Slashdot Mirror
Ameritrade Security Audit Finds Privacy-Busting Back Door
RalphTheWonderLlama writes "In recent months, online stock brokers have apparently been upset by the sale of their email addresses to spammers. Today TD Ameritrade released details of their investigation into the matter (along with a video message from the CEO and special FAQ). It seems some 'unauthorized code' had exposed client email addresses and possibly other sensitive information from an internal database. 'TD Ameritrade tracked down the break-in while doing an internal investigation into stock-related spam. The company called in forensic investigators and they discovered "unauthorized code" in their system that provided access for the hacker or hackers. According to the advisory, the code has been eliminated from the system. Moglia, speaking in an online video-taped message to customers, said he is "confident" that they have figured out how the information was taken.'"

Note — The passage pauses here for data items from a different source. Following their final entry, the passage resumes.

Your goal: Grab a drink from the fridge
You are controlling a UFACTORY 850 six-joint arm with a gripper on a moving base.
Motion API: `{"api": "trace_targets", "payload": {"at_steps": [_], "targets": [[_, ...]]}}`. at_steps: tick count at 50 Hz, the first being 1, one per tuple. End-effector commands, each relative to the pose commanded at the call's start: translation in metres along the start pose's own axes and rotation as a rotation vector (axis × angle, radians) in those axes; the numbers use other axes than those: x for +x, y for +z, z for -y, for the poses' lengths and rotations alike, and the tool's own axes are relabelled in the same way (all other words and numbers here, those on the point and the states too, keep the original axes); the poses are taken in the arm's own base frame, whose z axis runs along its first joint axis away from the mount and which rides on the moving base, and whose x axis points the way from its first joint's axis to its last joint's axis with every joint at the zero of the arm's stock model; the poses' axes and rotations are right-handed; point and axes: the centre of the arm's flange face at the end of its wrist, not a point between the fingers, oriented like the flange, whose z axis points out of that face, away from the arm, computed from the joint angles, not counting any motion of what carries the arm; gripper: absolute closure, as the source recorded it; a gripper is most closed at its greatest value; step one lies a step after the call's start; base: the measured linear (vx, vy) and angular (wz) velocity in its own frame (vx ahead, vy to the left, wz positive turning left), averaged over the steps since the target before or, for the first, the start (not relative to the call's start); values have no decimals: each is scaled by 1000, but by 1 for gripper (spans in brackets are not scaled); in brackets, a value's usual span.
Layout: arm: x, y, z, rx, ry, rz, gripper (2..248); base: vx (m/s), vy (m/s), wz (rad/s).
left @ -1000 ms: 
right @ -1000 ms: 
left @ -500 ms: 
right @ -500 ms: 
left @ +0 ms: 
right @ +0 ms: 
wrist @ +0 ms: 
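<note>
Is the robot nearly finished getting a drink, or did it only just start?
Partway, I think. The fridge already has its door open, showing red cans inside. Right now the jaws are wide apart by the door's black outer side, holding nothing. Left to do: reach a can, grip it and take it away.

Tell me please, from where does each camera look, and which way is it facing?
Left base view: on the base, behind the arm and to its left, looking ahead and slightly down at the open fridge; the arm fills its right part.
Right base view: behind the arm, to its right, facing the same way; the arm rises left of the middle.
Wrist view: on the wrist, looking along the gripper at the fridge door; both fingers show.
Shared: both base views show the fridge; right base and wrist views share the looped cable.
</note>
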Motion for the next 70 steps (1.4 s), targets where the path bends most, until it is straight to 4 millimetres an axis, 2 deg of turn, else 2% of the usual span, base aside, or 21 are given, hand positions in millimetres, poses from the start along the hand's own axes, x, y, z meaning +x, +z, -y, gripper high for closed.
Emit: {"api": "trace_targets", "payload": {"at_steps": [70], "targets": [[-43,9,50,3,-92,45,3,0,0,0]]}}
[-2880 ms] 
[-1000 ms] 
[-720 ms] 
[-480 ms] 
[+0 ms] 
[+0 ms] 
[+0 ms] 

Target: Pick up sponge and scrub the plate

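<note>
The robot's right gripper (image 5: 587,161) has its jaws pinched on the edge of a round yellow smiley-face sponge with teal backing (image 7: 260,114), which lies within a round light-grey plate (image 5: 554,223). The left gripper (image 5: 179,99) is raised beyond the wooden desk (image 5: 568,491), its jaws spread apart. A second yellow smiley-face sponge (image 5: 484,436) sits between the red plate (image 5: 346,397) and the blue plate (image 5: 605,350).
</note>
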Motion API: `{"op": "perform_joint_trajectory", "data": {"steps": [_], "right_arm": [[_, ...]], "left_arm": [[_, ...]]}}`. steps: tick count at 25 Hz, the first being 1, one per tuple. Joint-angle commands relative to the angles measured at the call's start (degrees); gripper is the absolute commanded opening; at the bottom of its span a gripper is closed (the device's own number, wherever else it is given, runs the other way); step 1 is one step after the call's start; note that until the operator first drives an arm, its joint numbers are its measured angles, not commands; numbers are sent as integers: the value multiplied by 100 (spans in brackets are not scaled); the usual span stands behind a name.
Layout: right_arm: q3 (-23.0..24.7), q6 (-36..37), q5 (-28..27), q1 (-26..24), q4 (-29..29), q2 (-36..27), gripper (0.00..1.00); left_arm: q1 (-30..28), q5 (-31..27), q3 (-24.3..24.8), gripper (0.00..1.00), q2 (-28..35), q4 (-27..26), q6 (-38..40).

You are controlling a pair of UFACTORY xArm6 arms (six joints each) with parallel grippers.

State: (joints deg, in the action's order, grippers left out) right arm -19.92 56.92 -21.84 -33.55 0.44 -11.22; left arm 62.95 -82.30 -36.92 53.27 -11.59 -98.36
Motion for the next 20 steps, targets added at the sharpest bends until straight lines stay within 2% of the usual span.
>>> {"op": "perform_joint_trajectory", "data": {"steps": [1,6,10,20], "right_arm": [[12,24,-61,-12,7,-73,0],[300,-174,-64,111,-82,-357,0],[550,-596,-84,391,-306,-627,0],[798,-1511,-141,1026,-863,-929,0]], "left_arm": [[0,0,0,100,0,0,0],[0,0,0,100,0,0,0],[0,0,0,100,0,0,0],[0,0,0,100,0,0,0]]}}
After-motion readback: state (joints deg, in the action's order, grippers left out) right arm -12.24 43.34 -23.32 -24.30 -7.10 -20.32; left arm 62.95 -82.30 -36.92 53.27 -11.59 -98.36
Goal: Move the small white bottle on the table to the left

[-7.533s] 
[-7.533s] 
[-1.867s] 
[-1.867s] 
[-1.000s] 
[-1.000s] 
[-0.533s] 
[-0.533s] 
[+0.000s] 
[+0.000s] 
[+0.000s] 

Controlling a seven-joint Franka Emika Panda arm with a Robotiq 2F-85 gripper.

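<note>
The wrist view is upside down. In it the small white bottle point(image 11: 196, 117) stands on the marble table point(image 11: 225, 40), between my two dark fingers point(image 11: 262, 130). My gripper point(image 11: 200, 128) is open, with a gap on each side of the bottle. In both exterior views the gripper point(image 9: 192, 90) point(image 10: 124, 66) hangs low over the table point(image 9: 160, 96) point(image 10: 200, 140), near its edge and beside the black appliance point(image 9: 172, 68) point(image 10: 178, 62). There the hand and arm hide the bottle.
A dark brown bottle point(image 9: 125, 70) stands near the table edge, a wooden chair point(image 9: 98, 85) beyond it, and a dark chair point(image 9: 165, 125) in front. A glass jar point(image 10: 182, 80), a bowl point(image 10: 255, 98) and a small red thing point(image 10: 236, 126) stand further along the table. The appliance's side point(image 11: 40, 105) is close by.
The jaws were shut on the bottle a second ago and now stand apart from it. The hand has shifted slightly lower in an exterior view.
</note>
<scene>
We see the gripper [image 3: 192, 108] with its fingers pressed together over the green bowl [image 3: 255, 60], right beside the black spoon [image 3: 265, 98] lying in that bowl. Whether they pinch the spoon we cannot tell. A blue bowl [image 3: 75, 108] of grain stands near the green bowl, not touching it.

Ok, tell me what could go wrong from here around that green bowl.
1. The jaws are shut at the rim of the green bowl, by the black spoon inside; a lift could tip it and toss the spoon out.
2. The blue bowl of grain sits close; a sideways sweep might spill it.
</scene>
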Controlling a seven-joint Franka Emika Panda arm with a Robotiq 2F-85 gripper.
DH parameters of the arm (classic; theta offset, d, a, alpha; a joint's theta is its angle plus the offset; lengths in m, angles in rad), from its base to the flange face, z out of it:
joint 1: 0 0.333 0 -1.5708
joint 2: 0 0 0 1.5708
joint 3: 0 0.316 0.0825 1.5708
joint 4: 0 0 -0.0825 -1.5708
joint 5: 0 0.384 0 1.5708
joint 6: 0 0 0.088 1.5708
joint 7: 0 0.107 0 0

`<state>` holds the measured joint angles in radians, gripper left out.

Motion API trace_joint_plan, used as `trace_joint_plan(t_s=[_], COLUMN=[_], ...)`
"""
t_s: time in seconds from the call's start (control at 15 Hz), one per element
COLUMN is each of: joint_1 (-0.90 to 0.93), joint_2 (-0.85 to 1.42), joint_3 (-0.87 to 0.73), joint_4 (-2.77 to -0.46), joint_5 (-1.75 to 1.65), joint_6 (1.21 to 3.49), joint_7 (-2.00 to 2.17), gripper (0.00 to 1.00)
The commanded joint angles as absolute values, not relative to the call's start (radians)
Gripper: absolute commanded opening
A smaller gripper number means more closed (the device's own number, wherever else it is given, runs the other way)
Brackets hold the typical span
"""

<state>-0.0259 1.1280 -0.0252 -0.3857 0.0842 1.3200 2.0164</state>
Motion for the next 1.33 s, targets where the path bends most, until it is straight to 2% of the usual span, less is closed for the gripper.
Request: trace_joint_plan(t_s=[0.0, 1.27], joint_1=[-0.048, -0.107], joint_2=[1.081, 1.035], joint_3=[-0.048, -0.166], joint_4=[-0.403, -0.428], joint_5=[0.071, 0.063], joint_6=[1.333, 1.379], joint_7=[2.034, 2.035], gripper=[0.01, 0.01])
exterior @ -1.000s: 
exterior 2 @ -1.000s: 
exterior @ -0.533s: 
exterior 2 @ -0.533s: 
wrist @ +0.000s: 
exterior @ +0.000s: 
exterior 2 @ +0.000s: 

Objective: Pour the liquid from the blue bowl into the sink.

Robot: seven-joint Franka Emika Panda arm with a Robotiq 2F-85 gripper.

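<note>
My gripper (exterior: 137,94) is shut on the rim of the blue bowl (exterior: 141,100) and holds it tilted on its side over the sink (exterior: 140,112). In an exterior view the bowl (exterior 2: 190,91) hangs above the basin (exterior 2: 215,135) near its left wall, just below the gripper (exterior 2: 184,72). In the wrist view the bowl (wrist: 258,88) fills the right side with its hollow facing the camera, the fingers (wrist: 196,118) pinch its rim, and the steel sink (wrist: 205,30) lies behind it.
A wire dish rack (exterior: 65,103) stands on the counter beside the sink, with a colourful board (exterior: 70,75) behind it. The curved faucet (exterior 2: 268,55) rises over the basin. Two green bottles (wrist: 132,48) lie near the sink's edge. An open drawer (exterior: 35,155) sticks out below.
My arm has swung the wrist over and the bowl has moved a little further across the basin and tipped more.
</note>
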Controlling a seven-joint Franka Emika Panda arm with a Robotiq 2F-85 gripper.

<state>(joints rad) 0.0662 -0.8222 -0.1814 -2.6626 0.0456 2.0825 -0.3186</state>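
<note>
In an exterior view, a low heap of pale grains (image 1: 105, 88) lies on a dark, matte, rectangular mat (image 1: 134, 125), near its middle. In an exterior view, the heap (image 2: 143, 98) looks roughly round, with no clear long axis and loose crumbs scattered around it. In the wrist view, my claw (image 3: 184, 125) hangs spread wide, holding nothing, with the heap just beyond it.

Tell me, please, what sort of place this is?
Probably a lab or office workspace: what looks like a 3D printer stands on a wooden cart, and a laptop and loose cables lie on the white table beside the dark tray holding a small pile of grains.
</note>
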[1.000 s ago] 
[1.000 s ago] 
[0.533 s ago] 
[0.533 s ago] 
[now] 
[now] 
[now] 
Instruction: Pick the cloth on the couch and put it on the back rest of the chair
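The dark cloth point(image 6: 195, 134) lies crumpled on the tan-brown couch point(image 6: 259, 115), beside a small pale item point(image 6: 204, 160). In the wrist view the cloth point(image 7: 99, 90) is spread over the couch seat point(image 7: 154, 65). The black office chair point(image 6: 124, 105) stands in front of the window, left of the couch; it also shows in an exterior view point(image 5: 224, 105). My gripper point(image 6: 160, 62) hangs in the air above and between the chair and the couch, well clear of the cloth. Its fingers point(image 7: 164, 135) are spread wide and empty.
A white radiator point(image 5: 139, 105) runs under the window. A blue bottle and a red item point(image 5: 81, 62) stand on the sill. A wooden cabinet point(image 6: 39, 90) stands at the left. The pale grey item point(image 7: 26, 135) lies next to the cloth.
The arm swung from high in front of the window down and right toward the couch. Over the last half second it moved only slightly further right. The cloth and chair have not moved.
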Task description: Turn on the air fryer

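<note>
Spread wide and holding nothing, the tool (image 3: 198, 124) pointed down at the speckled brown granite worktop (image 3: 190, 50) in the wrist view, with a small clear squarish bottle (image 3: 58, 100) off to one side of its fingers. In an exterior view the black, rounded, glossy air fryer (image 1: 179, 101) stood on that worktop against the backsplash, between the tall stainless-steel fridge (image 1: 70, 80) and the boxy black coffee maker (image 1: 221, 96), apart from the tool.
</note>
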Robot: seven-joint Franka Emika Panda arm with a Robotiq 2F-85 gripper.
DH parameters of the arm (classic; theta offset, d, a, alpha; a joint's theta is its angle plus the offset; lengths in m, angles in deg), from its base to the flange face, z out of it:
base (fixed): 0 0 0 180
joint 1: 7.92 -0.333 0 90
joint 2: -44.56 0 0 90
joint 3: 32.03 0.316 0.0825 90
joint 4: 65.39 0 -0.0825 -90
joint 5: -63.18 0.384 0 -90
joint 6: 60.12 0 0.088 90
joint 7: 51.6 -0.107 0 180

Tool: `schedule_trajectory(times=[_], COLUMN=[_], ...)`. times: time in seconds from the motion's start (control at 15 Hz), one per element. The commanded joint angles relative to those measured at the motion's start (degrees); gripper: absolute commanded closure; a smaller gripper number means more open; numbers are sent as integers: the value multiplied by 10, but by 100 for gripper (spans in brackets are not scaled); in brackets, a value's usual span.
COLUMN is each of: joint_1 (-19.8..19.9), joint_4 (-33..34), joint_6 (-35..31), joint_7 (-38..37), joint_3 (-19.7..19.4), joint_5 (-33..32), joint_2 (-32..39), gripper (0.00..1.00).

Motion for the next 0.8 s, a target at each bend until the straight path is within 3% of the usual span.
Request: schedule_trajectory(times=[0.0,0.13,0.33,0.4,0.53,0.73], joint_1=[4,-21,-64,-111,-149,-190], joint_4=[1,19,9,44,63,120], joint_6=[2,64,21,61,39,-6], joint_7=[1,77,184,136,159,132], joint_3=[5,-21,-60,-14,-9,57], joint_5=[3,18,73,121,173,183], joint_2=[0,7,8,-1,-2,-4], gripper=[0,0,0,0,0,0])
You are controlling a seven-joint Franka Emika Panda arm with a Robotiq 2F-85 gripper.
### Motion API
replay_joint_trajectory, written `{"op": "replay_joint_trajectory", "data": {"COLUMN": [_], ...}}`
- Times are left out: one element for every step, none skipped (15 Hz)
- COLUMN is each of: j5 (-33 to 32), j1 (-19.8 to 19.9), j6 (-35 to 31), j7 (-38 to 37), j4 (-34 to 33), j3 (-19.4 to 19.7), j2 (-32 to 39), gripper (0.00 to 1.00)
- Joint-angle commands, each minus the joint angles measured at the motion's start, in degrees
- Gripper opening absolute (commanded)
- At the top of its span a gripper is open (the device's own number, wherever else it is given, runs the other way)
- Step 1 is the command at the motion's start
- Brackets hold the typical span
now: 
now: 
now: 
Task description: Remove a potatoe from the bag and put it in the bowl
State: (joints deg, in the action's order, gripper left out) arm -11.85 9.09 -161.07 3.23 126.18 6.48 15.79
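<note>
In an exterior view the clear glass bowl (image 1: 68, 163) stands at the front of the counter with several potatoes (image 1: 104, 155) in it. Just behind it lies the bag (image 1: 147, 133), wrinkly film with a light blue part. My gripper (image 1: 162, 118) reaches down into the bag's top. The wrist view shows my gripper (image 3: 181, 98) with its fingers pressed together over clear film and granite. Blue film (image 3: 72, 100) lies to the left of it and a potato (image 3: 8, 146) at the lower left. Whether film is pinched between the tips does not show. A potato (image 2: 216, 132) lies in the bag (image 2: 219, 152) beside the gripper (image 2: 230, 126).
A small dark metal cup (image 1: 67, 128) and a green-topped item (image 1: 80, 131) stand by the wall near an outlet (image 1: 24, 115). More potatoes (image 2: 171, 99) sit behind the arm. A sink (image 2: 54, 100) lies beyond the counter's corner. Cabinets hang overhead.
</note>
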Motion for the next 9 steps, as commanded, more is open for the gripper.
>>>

And here comes the GNAA trolls...
Hopefully their investigation turns up who's profiting from it and the SEC turns the screws on them.
><));>
...do they know who put the unauthorized code in there and what's going to happen to those responsible for that?
Will that prosecutor from Law & Order (who's in the TD Ameritrade TV ads) throw the book at the bad guys now?
Great. How did that "bad code" get there? Did they close THAT loophole? Because if not, it's just a matter of time.
My blog. Good stuff (when I remember to update it). Read it.
"there is no evidence that our clients' Social Security numbers were taken" == "there is no evidence that our clients' Social Security numbers were not taken" == "we don't know if our clients' Social Security numbers were taken" == "our clients should probably assume that their SSNs, DOBs, and everything else needed to ruin their lives were taken."
How exactly did they manage a misspelling in an "online video-taped message?"
Or was it the editor that mispelled, in which case, why quote a single word with no context?
Makes you wonder..
As a TD Ameritrade account holder I find this unacceptable. Not only do they have unauthorized code running on their local systems with access to customers social security numbers and the like, but they don't even tell their customers when this happens other than issuing a generic press release in which they say they think the hackers only got email addresses despite the fact that the data base the hackers had access to also had birth dates, social security numbers and everything else necessary to steal account holders' identities.
How does unauthorized code even get into a financial institutions systems? The banking systems should never be accessible via public networks, only private ones, so this should never have happened.
What exactly is TD Ameritrade doing about this? TD Ameritrade should at least give it's customers free credit monitoring.
You don't have to look far - this one is particularly damning, and I've seen evidence elsewhere that people set up an email address ONLY for Ameritrade and they've watched the spam come in.
Never email donotemail@WeAreSpammers.com
Perhaps you should have checked the article before copy-pasting a (bad) troll? Cause from where I am sitting, it clearly says "Zonk" at the top...
Quotes, and translation:
The company called in forensic investigators and they discovered "unauthorized code" in their system that provided access for the hacker or hackers.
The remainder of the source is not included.